Extracted records:
------------------------------------------------------------------------

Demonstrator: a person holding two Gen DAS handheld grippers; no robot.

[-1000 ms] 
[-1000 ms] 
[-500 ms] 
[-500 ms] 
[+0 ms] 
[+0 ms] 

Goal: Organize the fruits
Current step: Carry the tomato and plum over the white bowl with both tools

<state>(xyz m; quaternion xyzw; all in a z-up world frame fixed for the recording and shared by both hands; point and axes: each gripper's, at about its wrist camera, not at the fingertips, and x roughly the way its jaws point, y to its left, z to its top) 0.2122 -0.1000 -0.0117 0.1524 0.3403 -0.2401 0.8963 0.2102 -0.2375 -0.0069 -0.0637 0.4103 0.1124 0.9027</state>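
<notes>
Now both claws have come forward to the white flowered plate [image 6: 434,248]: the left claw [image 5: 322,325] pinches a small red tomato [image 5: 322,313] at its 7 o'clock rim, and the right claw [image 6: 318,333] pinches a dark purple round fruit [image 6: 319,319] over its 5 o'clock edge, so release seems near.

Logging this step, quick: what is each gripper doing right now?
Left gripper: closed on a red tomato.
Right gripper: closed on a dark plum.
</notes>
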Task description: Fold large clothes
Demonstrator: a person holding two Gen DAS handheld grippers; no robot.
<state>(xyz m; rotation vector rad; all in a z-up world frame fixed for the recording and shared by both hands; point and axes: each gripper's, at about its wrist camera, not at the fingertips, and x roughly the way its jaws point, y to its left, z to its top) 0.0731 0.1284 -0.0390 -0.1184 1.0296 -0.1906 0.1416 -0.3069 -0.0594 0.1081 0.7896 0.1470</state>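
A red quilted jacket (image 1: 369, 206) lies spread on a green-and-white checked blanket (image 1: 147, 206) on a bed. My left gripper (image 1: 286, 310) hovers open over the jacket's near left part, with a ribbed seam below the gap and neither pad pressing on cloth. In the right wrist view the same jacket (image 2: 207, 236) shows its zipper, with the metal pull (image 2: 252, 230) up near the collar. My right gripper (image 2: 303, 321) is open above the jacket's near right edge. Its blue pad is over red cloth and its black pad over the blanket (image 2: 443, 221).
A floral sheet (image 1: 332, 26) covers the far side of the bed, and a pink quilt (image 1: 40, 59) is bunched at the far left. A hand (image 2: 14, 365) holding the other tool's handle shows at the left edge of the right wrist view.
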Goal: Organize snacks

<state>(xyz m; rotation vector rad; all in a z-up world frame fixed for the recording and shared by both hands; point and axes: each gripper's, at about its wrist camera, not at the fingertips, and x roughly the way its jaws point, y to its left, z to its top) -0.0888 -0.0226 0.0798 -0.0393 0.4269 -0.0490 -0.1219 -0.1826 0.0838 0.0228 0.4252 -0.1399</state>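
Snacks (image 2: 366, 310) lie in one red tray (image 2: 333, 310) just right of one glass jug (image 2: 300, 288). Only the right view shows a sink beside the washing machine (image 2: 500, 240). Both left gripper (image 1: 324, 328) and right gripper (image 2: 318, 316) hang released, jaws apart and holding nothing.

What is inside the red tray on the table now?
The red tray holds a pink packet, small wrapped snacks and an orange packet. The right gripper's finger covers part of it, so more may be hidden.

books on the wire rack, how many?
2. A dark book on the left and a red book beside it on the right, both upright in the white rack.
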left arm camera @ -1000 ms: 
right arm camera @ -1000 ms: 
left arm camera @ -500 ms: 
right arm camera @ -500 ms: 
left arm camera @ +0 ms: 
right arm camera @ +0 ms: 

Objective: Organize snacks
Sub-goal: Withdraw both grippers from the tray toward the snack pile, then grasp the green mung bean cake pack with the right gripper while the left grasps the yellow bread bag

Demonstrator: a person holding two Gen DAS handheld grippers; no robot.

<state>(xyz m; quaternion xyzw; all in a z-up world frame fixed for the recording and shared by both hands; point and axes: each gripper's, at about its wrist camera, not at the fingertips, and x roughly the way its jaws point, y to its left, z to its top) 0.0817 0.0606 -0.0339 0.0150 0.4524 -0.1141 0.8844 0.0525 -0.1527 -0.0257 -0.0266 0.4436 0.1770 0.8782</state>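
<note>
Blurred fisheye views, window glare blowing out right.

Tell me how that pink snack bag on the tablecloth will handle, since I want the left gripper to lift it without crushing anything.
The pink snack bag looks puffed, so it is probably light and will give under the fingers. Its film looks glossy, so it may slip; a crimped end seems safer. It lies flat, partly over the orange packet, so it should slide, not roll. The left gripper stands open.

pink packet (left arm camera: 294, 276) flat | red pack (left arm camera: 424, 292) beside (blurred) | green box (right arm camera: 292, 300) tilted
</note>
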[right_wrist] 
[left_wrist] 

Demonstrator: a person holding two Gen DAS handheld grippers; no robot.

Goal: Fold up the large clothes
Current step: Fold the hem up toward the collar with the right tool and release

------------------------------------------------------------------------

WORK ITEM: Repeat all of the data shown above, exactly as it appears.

OUTPUT OF THE EXERCISE:
Demonstrator: a person holding two Gen DAS handheld grippers; no robot.

[-1000 ms] 
[-1000 ms] 
[-500 ms] 
[-500 ms] 
[+0 ms] 
[+0 ms] 

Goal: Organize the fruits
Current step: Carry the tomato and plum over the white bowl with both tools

<state>(xyz m; quaternion xyzw; all in a z-up world frame fixed for the recording and shared by both hands; point and axes: each gripper's, at about its wrist camera, not at the fingertips, and x roughly the way its jaws point, y to its left, z to its top) 0.2122 -0.1000 -0.0117 0.1524 0.3403 -0.2401 0.8963 0.2102 -0.2375 -0.0069 -0.0637 0.4103 0.1124 0.9027</state>
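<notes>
Now both claws have come forward to the white flowered plate [image 6: 434,248]: the left claw [image 5: 322,325] pinches a small red tomato [image 5: 322,313] at its 7 o'clock rim, and the right claw [image 6: 318,333] pinches a dark purple round fruit [image 6: 319,319] over its 5 o'clock edge, so release seems near.

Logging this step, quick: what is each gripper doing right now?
Left gripper: closed on a red tomato.
Right gripper: closed on a dark plum.
</notes>
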Task description: Fold large clothes
Demonstrator: a person holding two Gen DAS handheld grippers; no robot.
<state>(xyz m; rotation vector rad; all in a z-up world frame fixed for the recording and shared by both hands; point and axes: each gripper's, at about its wrist camera, not at the fingertips, and x roughly the way its jaws point, y to its left, z to its top) 0.0731 0.1284 -0.0390 -0.1184 1.0296 -0.1906 0.1416 -0.3069 -0.0594 0.1081 0.7896 0.1470</state>
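A red quilted jacket (image 1: 369, 206) lies spread on a green-and-white checked blanket (image 1: 147, 206) on a bed. My left gripper (image 1: 286, 310) hovers open over the jacket's near left part, with a ribbed seam below the gap and neither pad pressing on cloth. In the right wrist view the same jacket (image 2: 207, 236) shows its zipper, with the metal pull (image 2: 252, 230) up near the collar. My right gripper (image 2: 303, 321) is open above the jacket's near right edge. Its blue pad is over red cloth and its black pad over the blanket (image 2: 443, 221).
A floral sheet (image 1: 332, 26) covers the far side of the bed, and a pink quilt (image 1: 40, 59) is bunched at the far left. A hand (image 2: 14, 365) holding the other tool's handle shows at the left edge of the right wrist view.
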Goal: Organize snacks

<state>(xyz m; rotation vector rad; all in a z-up world frame fixed for the recording and shared by both hands; point and axes: each gripper's, at about its wrist camera, not at the fingertips, and x roughly the way its jaws point, y to its left, z to its top) -0.0888 -0.0226 0.0798 -0.0393 0.4269 -0.0490 -0.1219 -0.1826 0.0838 0.0228 0.4252 -0.1399</state>
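Snacks (image 2: 366, 310) lie in one red tray (image 2: 333, 310) just right of one glass jug (image 2: 300, 288). Only the right view shows a sink beside the washing machine (image 2: 500, 240). Both left gripper (image 1: 324, 328) and right gripper (image 2: 318, 316) hang released, jaws apart and holding nothing.

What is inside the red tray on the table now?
The red tray holds a pink packet, small wrapped snacks and an orange packet. The right gripper's finger covers part of it, so more may be hidden.

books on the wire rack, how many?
2. A dark book on the left and a red book beside it on the right, both upright in the white rack.
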left arm camera @ -1000 ms: 
right arm camera @ -1000 ms: 
left arm camera @ -500 ms: 
right arm camera @ -500 ms: 
left arm camera @ +0 ms: 
right arm camera @ +0 ms: 

Objective: Organize snacks
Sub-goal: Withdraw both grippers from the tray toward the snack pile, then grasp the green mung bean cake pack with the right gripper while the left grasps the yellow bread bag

Demonstrator: a person holding two Gen DAS handheld grippers; no robot.

<state>(xyz m; quaternion xyzw; all in a z-up world frame fixed for the recording and shared by both hands; point and axes: each gripper's, at about its wrist camera, not at the fingertips, and x roughly the way its jaws point, y to its left, z to its top) 0.0817 0.0606 -0.0339 0.0150 0.4524 -0.1141 0.8844 0.0525 -0.1527 -0.0257 -0.0266 0.4436 0.1770 0.8782</state>
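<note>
Blurred fisheye views, window glare blowing out right.

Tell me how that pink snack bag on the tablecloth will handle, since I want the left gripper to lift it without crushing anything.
The pink snack bag looks puffed, so it is probably light and will give under the fingers. Its film looks glossy, so it may slip; a crimped end seems safer. It lies flat, partly over the orange packet, so it should slide, not roll. The left gripper stands open.

pink packet (left arm camera: 294, 276) flat | red pack (left arm camera: 424, 292) beside (blurred) | green box (right arm camera: 292, 300) tilted
</note>
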[right_wrist] 
[left_wrist] 

Demonstrator: a person holding two Gen DAS handheld grippers; no robot.

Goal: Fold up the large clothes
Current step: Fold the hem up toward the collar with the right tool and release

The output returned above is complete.